Michael Brophy’s paintings make reference to and attempt to manipulate authoritative nineteenth century pictorial traditions to create critical perspectives on the contemporary social landscape of the Northwest. Brophy explores the transformation of the landscape from an idealized vision of the landscape to a contemporary examination of the relationship between landscape and power in the Pacific Northwest.  He graduated from the Pacific Northwest College of Art in Portland with a Bachelor of Fine Arts and has shown extensively in the Northwest, notably in one-person and group exhibitions in Seattle and Portland. Brophy was the subject of a mid-career survey, The Romantic Vision of Michael Brophy, organized by Tacoma Art Museum in 2005.
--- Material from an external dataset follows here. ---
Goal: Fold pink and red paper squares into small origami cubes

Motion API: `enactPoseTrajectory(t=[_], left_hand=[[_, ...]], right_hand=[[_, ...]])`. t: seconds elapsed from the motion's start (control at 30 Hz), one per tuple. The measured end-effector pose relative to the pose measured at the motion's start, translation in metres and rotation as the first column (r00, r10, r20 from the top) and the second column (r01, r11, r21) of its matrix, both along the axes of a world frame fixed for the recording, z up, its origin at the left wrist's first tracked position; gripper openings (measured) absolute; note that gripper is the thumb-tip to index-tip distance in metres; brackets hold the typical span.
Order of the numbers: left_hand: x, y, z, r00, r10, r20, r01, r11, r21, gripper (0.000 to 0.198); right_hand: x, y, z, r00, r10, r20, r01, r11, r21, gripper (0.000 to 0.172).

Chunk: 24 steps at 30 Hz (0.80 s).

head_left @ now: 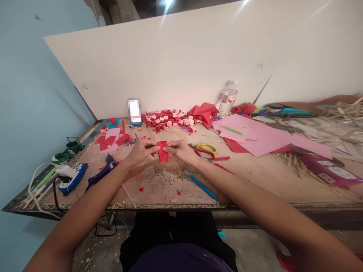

Judith Currelly’s paintings are inspired by the stark vastness of Northern British Columbia and the Yukon and speak about finding a relationship with Nature and the environment. It forms the basis for simplified, stylized landscapes and wildlife forms painted in a beautifully restrained palette. In her paintings, Currelly employs various tactile techniques such as scraping, scoring, bevelling and staining the surface of the wood to imply geological forms. In her printmaking, she incorporates woodblock and lino printing techniques into the paintings. Etching and scraping reflect the permanence of mark making, as they do with petroglyphs, pictographs or fossils.

Owen Kydd’s photographic work investigates the pictorial intersections of photography, video and film. Kydd’s focus is urban encroachment on rural spaces in the form of strip malls, gas stations, drag-strips and fast food outlets.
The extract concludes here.